[Your goal] Once the images are removed, set down everything else in the listing below exactly.
---------- Data excerpt ----------
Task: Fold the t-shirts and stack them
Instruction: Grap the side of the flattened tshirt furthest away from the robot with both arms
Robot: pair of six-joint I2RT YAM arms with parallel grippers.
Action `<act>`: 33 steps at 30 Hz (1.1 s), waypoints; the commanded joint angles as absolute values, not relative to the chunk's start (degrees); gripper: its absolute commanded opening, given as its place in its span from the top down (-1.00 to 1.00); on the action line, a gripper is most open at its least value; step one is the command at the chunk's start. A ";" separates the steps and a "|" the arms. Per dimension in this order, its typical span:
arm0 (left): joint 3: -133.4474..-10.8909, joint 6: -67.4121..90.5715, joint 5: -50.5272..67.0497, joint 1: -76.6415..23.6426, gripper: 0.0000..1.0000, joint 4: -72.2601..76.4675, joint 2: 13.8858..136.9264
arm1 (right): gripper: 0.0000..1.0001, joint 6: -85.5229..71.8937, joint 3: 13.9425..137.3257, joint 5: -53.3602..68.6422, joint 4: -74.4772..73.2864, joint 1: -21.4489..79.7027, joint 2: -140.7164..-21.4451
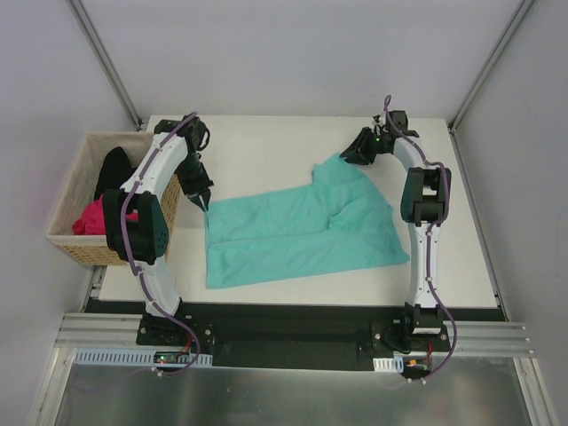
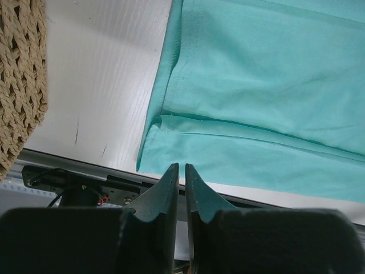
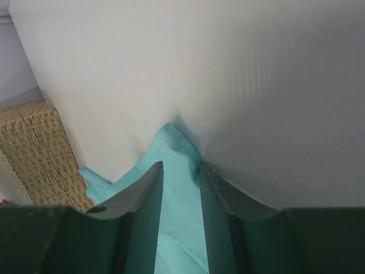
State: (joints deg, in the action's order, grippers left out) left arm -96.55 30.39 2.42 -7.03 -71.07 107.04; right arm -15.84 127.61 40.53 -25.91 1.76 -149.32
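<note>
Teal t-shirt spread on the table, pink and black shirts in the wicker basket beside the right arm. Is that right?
No: the top external view shows the wicker basket beside the left arm, at the table's left edge. The rest holds: the teal t-shirt lies spread on the table, the pink shirt and black shirt in the basket.

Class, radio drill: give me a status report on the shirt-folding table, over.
Left fingers nearly closed at teal t-shirt hem, grip unclear. Right fingers apart, straddling its far corner. Shirt spread flat. Wicker basket off left, clear of shirt.
</note>
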 commanded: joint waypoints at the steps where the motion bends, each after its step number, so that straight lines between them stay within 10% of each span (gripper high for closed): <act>1: -96.06 31.20 0.97 -6.59 0.83 -73.21 103.62 | 0.44 -15.38 127.53 40.78 -26.19 2.46 -149.85; 10: -96.85 30.85 1.49 -6.59 0.83 -72.95 104.41 | 0.98 -14.41 127.35 40.08 -28.30 2.37 -149.50; 33: -91.50 28.48 4.14 -6.59 0.76 -64.52 111.53 | 0.98 -8.70 120.50 37.26 -31.38 0.44 -140.45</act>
State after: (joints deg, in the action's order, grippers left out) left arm -93.45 29.80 3.22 -7.03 -65.84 109.32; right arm -10.79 121.03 38.37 -29.85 1.23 -145.36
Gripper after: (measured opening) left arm 0.107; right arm 0.015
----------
[Task result]
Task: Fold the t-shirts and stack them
Instruction: Grap the side of the flattened tshirt furthest away from the robot with both arms
Robot: pair of six-joint I2RT YAM arms with parallel grippers.
Action `<act>`: 33 steps at 30 Hz (1.1 s), waypoints; the commanded joint angles as absolute values, not relative to the chunk's start (degrees); gripper: its absolute commanded opening, given as its place in its span from the top down (-1.00 to 1.00); on the action line, a gripper is most open at its least value; step one is the command at the chunk's start. A ";" separates the steps and a "|" the arms. Per dimension in this order, its typical span:
arm0 (left): joint 3: -133.4474..-10.8909, joint 6: -67.4121..90.5715, joint 5: -50.5272..67.0497, joint 1: -76.6415..23.6426, gripper: 0.0000..1.0000, joint 4: -72.2601..76.4675, joint 2: 13.8858..136.9264
arm1 (right): gripper: 0.0000..1.0001, joint 6: -85.5229..71.8937, joint 3: 13.9425..137.3257, joint 5: -53.3602..68.6422, joint 4: -74.4772..73.2864, joint 1: -21.4489..79.7027, joint 2: -140.7164..-21.4451
State: (joints deg, in the action's order, grippers left out) left arm -96.55 30.39 2.42 -7.03 -71.07 107.04; right arm -15.84 127.61 40.53 -25.91 1.76 -149.32
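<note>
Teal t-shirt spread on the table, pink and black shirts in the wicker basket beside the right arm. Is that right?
No: the top external view shows the wicker basket beside the left arm, at the table's left edge. The rest holds: the teal t-shirt lies spread on the table, the pink shirt and black shirt in the basket.

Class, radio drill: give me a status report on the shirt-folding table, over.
Left fingers nearly closed at teal t-shirt hem, grip unclear. Right fingers apart, straddling its far corner. Shirt spread flat. Wicker basket off left, clear of shirt.
</note>
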 commanded: joint waypoints at the steps where the motion bends, each after its step number, so that straight lines between them stay within 10% of each span (gripper high for closed): <act>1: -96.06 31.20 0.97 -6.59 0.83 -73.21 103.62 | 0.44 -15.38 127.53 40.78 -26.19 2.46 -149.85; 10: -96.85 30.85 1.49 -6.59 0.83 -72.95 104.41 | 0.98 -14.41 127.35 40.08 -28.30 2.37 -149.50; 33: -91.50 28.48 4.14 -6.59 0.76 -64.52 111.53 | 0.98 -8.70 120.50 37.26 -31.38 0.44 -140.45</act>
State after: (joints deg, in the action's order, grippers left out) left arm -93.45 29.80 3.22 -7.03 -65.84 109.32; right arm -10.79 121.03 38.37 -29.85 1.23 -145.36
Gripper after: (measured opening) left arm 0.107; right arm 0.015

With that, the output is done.